I rode on to Cape Sukoton once more and then back to Funadomari, getting roasted. After a rest I went once more to the seals to check what they were doing and I found them hunting, only popping their heads out of the water from time to time. On the way back to Funadomari it was the first time ever since I came here that the clouds lifted and I could see the full mountain range to the southwest. During the five minutes I spent in the supermarket the weather changed completely, no joke. When I left the supermarket, wind had come up and clouds had come in and the temperature dropped for five degrees, wow!
The drop in temperatures was highly welcome though since my hotel had no air conditioning and I suffered for three nights in a room of about 28 degrees and the outside temperatures not dropping below 24 during the night. Back in the hotel I opened all windows and gladly put on extra layers of clothing instead of nothing but underwear! I was highly fascinated though with the super sudden change in weather, that’s remote island life!

Momoiwa Trail

There are public buses on Rebun island (running around five times a day) and I wanted to go to the south of the island also and took a bus to the main town of Kafuka. There I wanted to change buses and go to a place called Motochi, which is another cape with stunning rock formations. There would be a 90 min gap between the buses and I thought I check out Kafuka in the meantime. Turns out the tiny town is checked out within twenty minutes. Not wanting to waste any time, I started with the hike up to a viewpoint for a place called Momoiwa (peach rock) with the intention to go down again and catch that bus to Motochi. Turns our Momoiwa is fantastic too!

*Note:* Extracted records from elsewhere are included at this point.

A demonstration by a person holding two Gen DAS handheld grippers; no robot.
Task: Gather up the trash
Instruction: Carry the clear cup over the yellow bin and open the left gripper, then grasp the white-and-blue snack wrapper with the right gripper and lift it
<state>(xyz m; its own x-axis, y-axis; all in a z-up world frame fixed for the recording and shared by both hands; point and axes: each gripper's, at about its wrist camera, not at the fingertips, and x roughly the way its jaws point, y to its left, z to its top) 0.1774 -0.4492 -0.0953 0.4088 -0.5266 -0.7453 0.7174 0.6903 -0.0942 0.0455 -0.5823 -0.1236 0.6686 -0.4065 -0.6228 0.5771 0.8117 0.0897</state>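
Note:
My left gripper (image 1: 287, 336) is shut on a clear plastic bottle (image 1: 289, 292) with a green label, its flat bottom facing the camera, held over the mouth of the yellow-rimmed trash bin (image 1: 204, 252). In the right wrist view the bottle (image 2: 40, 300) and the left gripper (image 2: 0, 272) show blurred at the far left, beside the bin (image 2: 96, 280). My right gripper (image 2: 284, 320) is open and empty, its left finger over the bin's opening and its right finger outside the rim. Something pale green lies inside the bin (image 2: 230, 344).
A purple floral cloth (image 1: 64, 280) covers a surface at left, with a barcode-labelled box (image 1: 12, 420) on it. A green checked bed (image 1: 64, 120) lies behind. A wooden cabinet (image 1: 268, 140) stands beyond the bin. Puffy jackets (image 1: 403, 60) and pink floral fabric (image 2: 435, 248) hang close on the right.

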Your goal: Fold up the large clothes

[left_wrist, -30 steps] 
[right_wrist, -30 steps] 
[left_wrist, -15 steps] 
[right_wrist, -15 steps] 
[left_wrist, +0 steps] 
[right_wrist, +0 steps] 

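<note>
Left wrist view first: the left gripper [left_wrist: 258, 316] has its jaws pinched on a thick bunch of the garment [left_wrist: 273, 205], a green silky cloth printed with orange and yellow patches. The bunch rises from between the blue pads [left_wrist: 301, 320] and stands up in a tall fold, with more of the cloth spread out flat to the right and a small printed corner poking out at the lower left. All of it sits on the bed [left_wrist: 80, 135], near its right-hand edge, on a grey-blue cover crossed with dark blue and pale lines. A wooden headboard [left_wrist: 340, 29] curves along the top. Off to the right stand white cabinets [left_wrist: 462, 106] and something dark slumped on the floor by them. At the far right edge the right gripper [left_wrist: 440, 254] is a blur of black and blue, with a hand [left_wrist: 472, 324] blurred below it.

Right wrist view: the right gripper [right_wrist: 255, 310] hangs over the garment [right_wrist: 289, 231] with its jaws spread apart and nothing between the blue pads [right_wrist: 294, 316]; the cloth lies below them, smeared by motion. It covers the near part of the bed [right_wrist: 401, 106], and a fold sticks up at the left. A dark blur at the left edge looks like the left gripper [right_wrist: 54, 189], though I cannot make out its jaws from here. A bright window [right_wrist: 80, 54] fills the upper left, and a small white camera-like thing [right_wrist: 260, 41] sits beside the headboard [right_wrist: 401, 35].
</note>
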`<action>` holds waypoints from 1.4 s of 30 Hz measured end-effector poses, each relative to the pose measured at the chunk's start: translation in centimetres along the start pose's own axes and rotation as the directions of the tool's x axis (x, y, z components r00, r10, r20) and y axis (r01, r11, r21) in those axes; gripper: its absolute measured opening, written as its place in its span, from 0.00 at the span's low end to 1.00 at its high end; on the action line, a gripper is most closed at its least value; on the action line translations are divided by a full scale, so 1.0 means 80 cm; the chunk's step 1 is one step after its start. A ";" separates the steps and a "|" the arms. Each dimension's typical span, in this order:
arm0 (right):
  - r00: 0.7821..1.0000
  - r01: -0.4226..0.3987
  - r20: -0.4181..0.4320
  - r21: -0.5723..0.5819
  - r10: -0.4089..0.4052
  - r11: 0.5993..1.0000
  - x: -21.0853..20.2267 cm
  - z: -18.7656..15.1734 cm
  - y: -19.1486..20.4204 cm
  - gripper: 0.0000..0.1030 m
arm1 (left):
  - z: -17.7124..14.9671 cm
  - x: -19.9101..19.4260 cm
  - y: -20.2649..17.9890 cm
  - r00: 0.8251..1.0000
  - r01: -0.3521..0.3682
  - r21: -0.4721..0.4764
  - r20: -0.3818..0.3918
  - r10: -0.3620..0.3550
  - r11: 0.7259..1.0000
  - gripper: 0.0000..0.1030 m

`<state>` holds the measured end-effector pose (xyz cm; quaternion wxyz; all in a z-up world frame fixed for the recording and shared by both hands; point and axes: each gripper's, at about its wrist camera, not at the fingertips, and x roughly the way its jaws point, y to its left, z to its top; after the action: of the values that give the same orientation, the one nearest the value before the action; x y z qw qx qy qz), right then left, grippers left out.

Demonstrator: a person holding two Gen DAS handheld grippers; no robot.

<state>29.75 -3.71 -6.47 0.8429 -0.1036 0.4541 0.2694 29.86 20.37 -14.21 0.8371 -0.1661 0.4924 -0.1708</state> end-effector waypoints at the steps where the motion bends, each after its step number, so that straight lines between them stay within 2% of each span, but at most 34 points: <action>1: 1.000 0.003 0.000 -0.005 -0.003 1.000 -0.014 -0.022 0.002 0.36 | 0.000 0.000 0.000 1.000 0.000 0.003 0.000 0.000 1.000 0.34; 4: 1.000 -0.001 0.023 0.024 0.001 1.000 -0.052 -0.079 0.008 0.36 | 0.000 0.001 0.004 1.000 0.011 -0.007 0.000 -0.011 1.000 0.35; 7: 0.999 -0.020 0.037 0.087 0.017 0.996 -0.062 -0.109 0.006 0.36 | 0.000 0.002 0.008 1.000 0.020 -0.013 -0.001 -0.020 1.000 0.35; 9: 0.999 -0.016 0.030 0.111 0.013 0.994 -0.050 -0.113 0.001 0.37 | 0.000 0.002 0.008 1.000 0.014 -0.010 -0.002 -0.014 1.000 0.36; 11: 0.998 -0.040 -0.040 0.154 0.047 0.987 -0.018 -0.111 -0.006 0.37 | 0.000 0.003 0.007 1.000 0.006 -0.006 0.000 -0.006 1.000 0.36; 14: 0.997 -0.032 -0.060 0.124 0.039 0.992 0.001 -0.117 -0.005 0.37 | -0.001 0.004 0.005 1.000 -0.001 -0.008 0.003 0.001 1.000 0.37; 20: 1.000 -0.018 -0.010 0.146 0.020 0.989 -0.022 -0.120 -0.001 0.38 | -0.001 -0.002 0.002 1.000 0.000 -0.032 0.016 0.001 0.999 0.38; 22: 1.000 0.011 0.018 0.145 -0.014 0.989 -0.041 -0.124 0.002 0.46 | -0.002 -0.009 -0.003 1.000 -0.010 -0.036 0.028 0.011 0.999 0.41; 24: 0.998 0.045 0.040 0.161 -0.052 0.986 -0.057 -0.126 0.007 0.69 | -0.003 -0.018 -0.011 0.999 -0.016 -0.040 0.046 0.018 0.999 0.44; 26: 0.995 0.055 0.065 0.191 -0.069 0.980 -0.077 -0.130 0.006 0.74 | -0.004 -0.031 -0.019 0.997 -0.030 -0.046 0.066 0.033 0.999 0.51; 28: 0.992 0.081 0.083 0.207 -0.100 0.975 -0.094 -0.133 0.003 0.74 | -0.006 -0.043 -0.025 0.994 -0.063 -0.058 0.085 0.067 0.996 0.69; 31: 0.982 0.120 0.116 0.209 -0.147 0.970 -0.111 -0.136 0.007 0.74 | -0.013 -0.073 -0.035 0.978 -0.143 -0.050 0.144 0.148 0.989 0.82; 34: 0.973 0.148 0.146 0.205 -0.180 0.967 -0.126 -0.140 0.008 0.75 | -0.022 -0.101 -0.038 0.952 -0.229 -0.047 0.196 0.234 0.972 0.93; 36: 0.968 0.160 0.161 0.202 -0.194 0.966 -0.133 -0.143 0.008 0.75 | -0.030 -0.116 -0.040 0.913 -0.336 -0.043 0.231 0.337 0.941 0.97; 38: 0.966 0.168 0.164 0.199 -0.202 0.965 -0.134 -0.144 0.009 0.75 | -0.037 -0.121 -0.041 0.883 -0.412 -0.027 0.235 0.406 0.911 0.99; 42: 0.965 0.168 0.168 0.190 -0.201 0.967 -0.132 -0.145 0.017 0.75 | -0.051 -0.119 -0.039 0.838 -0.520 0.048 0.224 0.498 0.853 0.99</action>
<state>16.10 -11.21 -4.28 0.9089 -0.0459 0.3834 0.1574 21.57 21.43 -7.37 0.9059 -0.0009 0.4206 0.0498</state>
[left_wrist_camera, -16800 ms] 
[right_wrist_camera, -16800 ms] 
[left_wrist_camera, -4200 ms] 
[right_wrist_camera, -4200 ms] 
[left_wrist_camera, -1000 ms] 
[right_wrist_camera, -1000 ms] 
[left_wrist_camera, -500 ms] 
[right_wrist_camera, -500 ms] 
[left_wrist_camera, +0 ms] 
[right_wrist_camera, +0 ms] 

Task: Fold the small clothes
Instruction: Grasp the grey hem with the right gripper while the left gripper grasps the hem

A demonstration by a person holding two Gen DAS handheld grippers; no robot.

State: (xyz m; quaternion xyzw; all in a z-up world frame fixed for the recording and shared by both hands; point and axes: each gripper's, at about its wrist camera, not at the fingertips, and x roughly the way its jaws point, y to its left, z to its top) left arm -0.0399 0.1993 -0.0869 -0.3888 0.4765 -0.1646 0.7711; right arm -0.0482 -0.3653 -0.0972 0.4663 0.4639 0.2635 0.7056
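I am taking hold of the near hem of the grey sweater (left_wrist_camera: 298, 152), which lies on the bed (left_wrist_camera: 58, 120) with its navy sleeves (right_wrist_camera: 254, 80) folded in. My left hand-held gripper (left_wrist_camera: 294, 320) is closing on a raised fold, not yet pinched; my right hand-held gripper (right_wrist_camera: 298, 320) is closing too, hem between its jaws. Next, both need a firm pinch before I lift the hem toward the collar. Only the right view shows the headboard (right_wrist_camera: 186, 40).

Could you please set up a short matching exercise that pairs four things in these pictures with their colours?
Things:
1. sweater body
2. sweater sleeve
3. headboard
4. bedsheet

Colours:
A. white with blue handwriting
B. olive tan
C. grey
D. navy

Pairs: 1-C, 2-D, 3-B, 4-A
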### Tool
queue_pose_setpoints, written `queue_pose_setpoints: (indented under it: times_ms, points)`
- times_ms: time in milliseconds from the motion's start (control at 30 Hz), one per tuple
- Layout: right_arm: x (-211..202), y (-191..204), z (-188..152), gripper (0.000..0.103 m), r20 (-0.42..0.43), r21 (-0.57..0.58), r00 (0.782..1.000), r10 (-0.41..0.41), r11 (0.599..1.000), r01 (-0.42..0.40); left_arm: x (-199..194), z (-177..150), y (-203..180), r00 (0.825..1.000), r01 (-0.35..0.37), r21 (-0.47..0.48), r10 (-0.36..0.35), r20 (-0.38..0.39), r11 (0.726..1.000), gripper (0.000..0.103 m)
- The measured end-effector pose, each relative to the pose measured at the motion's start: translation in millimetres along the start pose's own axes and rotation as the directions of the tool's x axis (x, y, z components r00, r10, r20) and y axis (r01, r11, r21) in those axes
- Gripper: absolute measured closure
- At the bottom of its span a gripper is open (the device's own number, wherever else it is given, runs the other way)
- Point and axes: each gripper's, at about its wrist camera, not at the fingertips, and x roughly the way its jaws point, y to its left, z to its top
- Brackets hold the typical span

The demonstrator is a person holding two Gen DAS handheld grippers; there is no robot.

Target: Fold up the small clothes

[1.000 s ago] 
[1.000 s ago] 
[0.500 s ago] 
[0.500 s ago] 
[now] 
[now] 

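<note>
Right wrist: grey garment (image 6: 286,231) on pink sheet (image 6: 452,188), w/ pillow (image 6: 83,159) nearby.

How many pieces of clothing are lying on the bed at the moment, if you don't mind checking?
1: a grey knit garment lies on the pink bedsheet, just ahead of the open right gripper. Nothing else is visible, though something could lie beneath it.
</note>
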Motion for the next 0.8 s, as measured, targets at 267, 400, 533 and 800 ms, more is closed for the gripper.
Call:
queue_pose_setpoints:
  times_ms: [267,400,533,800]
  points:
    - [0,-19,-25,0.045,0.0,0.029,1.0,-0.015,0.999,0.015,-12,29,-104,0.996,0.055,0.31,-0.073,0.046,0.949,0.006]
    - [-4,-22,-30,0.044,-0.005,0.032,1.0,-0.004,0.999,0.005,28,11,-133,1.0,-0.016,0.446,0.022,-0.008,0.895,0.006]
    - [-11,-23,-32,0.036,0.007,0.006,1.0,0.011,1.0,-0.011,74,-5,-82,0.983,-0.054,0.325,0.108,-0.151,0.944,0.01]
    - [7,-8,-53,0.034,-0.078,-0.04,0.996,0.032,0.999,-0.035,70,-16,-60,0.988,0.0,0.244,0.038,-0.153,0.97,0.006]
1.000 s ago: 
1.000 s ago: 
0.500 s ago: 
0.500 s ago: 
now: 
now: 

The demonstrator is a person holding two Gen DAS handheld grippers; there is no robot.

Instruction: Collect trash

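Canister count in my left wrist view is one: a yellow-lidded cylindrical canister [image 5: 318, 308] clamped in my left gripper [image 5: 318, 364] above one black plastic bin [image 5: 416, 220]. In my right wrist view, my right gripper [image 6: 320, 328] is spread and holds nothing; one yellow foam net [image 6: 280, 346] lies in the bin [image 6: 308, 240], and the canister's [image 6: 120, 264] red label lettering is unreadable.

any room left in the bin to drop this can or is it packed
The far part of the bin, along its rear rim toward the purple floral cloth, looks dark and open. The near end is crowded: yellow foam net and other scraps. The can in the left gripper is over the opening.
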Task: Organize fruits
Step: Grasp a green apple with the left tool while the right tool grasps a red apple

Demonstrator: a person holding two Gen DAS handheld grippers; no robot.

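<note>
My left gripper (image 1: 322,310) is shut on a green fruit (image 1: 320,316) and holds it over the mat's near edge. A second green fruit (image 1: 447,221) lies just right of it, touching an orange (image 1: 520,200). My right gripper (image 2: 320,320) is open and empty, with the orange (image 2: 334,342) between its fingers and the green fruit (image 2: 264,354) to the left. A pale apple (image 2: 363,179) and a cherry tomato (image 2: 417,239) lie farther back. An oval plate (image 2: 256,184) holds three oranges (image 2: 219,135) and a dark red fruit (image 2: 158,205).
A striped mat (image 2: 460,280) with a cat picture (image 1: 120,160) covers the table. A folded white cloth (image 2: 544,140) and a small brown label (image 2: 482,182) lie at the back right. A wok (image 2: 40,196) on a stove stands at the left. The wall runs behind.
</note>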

The hiking trail there looked much better than the one to Mt. Rebun, and I ended up doing the entire Momoiwa observatory hiking trail of 7km which ends at the southern tip of Rebun.

While there were a few people at the Momoiwa viewpoint, since it is also accessible by car, I met a total of four people on the hiking trail south beyond it.

The view was hampered by clouds, but they gave the hike also a bit of a thrill and a mystic touch.

There is a bus from the southern tip fishing village to Kafuka, but when I arrived down there I had a two hour wait to look forward to in a village that does not even have a drink vending machine. So I walked the four kilometers back to Kafuka along the ocean road also! I haven’t walked over ten kilometers in one day in a while.